Ziele von Sanktionen: Kontrolle, Missbrauchsprävention und Arbeitsmarkteffekte?
Mit Sanktionen, insbesondere den neuen 100-Prozent-Kürzungen, möchte der Gesetzgeber Druck aufbauen und Arbeitssuchende aktivieren. Die meisten Jobcenter-Beschäftigten sehen als wichtigstes Ziel, die Bürgergeld-Bezieher zur persönlichen Vorsprache zu zwingen, um die Arbeitsvermittlung voran zu bringen. Missbrauchsprävention spielt ebenfalls eine bedeutende Rolle – jeder zweite sieht dieses Ziel klar im Fokus. Den langfristigen Sprung in den Arbeitsmarkt erwarten allerdings deutlich weniger Mitarbeiter. Führungskräfte sind gerade in diesem Punkt noch skeptischer.
Einsparungen: Hoffnung oder Illusion?
Ein zentrales politisches Argument für strengere Sanktionen sind erwartete Einsparungen für den Bundeshaushalt. Die Praxis in den Jobcentern zeichnet jedoch ein differenziertes Bild:
- Viele Beschäftigte schätzen das Einsparpotenzial durch harte Sanktionen zurückhaltend ein.
- 42% glauben, dass eingesparte Gelder durch mehr Verwaltungs- und Rechtskosten (z.B. Klagen, Widersprüche) wieder aufgezehrt werden.
- Führungskräfte äußern hier noch größere Zweifel: 60% glauben, dass unter dem Strich wenig gespart werden kann.
Vertrauen und Beratungsklima: Ein unterschätzter Nebeneffekt
Fast 30% der befragten Mitarbeiter in Beratung und Vermittlung sehen das Vertrauensverhältnis durch harte Sanktionen beeinträchtigt. Gerade in Beratungsgesprächen kann die Angst vor Leistungsentzug das Klima verschlechtern und damit Vermittlungserfolge erschweren. Das widerspricht, wie Expertinnen warnen, dem Geist der jüngsten Reform, die auf „Beratung auf Augenhöhe“ setzt.
Wissenschaftlicher Stand: Nur kurzfristig wirksam, mit Nebenwirkungen
Forschungen bestätigen: Schon die Ankündigung von Sanktionen kann Jobcenterkunden zu mehr Mitwirkung und Beschäftigungsaufnahme bewegen (Ex-ante-Effekt).
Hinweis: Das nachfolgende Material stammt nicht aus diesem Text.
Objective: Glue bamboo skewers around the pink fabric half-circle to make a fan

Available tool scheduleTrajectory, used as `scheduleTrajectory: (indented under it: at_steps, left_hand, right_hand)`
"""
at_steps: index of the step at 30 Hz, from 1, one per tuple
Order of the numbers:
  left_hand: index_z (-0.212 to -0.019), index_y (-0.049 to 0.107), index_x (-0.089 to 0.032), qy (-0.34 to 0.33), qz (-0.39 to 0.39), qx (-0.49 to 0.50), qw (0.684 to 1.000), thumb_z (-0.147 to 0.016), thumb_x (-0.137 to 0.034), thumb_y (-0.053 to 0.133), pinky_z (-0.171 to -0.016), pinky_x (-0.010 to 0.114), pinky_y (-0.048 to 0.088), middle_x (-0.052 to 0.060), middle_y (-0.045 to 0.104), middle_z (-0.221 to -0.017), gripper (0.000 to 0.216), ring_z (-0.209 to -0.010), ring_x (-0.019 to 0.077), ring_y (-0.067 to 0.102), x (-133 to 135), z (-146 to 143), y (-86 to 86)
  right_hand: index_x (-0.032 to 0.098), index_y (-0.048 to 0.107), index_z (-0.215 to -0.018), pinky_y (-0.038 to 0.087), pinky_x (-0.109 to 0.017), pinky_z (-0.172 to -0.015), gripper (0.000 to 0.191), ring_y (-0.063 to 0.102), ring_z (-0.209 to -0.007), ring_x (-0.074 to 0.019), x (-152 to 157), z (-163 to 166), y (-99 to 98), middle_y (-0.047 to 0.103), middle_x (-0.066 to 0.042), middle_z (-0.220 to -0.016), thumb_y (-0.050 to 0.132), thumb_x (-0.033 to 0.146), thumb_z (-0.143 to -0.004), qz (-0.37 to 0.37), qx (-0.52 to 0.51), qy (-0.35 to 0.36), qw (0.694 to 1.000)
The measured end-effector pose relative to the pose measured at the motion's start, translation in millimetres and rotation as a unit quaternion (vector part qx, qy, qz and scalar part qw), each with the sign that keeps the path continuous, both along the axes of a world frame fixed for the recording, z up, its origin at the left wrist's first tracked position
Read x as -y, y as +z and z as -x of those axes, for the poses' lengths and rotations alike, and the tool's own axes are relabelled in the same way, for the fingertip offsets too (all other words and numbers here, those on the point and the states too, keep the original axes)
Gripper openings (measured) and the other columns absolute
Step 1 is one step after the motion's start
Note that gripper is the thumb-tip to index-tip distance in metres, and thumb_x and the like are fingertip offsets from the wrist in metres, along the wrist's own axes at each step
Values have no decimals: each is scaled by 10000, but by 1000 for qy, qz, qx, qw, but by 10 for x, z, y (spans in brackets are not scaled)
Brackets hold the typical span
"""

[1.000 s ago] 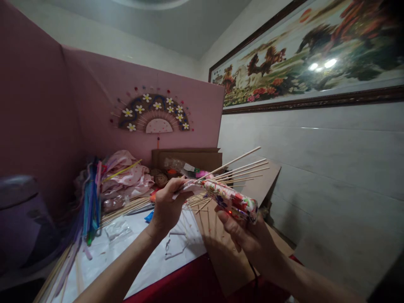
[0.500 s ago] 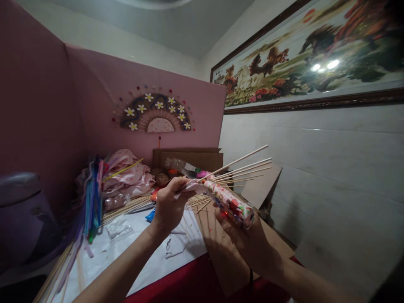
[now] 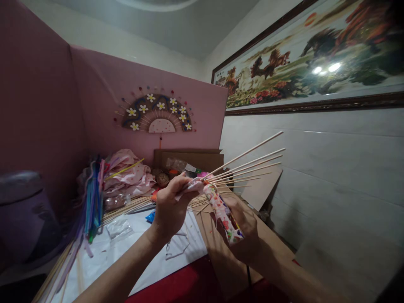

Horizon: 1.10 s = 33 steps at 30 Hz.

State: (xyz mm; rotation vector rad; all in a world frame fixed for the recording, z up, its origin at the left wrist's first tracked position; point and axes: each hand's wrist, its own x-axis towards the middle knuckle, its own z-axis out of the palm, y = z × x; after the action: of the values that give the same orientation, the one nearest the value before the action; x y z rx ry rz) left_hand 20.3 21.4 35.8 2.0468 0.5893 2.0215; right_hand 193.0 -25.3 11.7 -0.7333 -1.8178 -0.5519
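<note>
My left hand pinches a pale pink fabric-covered piece between thumb and fingers. Several thin wooden sticks spread from that piece to the right like a fan. Wrapped around a flower-patterned hot glue gun, my right hand holds it just below the sticks. The gun's orange tip is at the edge of the pink piece, where the sticks meet it; whether it touches cannot be made out. A dark cord hangs below my right hand.
White paper and brown cardboard cover the table. Pipe cleaners, pink cloth and loose sticks lie left and behind. A decorated fan is pinned on the pink panel. A purple container stands far left.
My right hand has turned the glue gun more upright and brought its tip against or near the pink piece's edge. The fanned sticks have tilted up and shifted slightly right.
</note>
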Motion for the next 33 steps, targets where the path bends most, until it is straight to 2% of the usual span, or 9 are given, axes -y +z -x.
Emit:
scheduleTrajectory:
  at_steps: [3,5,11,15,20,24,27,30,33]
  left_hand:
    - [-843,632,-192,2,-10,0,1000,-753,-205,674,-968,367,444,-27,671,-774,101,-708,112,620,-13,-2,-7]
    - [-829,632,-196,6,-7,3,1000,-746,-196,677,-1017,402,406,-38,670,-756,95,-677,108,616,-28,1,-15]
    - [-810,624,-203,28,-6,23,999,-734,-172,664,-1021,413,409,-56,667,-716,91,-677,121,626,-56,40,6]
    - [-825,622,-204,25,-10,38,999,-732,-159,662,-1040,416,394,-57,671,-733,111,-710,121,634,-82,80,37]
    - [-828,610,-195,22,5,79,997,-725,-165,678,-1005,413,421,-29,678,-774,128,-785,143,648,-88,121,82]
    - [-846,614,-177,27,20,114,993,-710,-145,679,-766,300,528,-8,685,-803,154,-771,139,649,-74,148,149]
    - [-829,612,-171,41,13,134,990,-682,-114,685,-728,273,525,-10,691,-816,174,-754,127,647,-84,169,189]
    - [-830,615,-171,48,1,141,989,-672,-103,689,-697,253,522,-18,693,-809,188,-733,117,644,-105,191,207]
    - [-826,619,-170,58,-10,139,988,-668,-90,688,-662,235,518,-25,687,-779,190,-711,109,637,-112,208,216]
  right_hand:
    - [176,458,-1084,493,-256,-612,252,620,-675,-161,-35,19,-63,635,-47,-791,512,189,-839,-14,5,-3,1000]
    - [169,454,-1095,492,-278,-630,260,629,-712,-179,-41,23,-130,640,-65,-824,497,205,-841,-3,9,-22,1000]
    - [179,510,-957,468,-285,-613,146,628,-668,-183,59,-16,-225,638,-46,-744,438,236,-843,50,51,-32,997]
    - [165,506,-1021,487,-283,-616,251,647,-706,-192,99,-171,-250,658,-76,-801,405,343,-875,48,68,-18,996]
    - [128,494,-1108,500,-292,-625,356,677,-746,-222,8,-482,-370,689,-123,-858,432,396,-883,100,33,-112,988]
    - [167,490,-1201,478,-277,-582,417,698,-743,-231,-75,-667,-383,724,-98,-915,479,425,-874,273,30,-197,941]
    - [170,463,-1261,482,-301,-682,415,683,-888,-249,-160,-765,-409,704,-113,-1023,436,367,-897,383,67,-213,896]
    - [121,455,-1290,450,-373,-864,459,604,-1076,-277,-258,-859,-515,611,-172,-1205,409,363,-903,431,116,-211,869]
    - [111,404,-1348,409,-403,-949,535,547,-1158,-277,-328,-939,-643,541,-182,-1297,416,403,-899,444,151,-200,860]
Werden Einkommen tatsächlich gekürzt, nehmen kurzfristige Übergänge in Arbeit zu, allerdings oft in schlecht bezahlte oder unsichere Jobs. Ein klarer kausaler Beleg, dass schärfere Sanktionen langfristig effizienter sind, existiert derzeit nicht. Gleichzeitig sind die Nebenwirkungen für Betroffene gravierend – bis hin zu Wohnungslosigkeit oder psychischen Problemen.
Fazit: Bürgergeld Kürzungen – die Meinung der Jobcenter Mitarbeiter
Jobcenter-Mitarbeiter schätzen hohe Sanktionsmöglichkeiten als notwendigen Hebel für Verbindlichkeit und Kontrolle im Bürgergeldsystem – sind aber skeptisch, ob damit wirklich Einsparungen erzielt und gewünschte Arbeitsmarkteffekte erreicht werden. Entscheidend für erfolgreiche Vermittlung bleibt das gegenseitige Vertrauen. Die Neukalibrierung des Bürgergelds sollte daher auf einfache, klare Regeln setzen – und die soziale Balance zwischen Fördern und Fordern im Blick behalten.